Thank you so much, dear participants. If you would like to ask a question, please press star 1 1 on your telephone keypad and wait for a name to be announced. To withdraw a question, please press star 1 and 1 again. Please stand by, we'll compile the Q&A roster. This will take a few moments. And now we're going to take our first question and it comes from the line of Frederick Wilde from Jefferies. Your line is open. Please ask your question.
Good morning, Ana Luisa. Thank you for taking my questions. The first one, please, is could you confirm whether you've seen any impact so far on consumer behavior, either in current trading or just in sales trends from the Iran war? Helpful to contextualize the change in guidance. And then the second question is, so it still seems like you're operating in basket deflation. Given what we know now about how COGS inputs are trending and how the market's trending, what's your outlook for food inflation in Poland for the rest of this year?

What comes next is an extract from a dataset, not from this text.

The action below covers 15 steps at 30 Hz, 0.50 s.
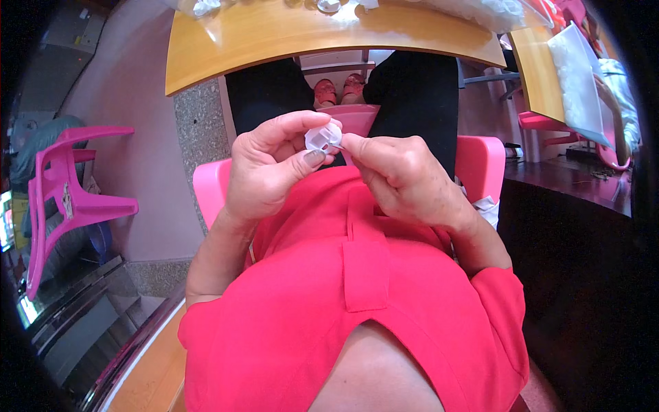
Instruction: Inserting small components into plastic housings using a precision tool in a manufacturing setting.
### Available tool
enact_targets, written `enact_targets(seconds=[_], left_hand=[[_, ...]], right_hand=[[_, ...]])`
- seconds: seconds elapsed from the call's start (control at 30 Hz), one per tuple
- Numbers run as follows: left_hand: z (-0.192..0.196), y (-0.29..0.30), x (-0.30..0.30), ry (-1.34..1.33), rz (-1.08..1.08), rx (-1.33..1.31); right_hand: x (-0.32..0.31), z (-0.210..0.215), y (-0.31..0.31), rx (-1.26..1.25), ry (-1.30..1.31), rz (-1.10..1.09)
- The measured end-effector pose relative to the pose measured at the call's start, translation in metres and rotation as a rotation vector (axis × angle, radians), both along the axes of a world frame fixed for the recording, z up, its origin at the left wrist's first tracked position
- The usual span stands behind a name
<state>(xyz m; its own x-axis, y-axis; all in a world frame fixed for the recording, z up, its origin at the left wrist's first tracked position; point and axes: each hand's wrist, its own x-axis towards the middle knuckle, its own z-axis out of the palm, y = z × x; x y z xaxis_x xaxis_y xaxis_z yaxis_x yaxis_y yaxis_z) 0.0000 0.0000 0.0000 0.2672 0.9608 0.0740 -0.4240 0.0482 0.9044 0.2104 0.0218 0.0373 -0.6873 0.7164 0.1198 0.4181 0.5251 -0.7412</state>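
From here I see L hand (264, 165) pinching a rnd white pc (322, 136), R hand (401, 165) pinched tight at its edge, can't tell on what.

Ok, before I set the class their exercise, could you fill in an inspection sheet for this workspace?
Surface: yellow-brown table beyond the lap, its far part cut off by the picture's top edge.
Job's things: small white plastic piece, held above the lap.
Clutter: small white parts along the table's visible top.
Hands: left hand pinches the piece; right hand has its fingertips at the piece's right edge, grip unclear.
Cables: nothing seen.
Surroundings: pink plastic seat to the left; pink chair under the person.
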Motion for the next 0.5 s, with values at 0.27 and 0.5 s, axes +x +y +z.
enact_targets(seconds=[0.27,0.5], left_hand=[[-0.0027,-0.0024,0.0040,-0.056,0.060,-0.031],[-0.0059,-0.0019,0.0073,-0.065,0.069,-0.025]], right_hand=[[-0.0030,-0.0019,0.0037,-0.206,0.172,-0.055],[-0.0036,-0.0036,0.0028,-0.430,0.296,-0.110]])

Thank you. Thank you, Fred. I don't think that we are really changing the guidance. Because, of course, it's true that when we published our trading statements for the year, there wasn't still an escalation of the conflicts in the Middle East, but nothing changed. So we keep really the confidence on our businesses and on their readiness. What we, of course, mention is a little bit more caution because we state that we are prepared to inflect or to adjust some of our decisions according to our plan. depending, of course, on the effects of this escalation on different value drivers for our businesses. So we know that, of course, energy prices will be key. We know that also other effects that we'll take into consideration and will probably affect, as we stated, consumer and the business's confidence to continue to invest. may be something that we have to monitor. Up till now, in all our markets, we really do not see a change in the behavior. So the consumer behavior was cautious and promotion-driven and continues to be, but we don't see really a step back, let's say, following the Iran war at this stage. Of course, this doesn't mean that things will not get a little bit tougher. But for the moment, we do not see that on our current trading. What we see really, and we flag this, is that since the end of 2025, we are, on all our businesses, operating with very low inflation. And in the case of Biadronka, we flag that we are operating in deflation. So we decreased significant number of prices at the end of 2025 and that of course not only to keep competitiveness but to meet really the expectations of the polish families and to keep up with our consumers if for the future this path will change of course it will depend on the number of of circumstances if This conflict continues. We expect, of course, this to have effects on the production factors, on the PPI that was negative in Poland also at the end of last year. And so there may be a change. So our baseline, I can tell you, and I think that we mentioned that previously, our baseline is to operate with quite low inflation. but we expect not to operate with deflation. But for the moment, that is the circumstances now in the first quarter, for Bia Dronk at least.
Thank you so much.
Thank you. Now we're going to take our next question. And the question comes from Will Woods from Bernstein. Your line is open. Please ask your question.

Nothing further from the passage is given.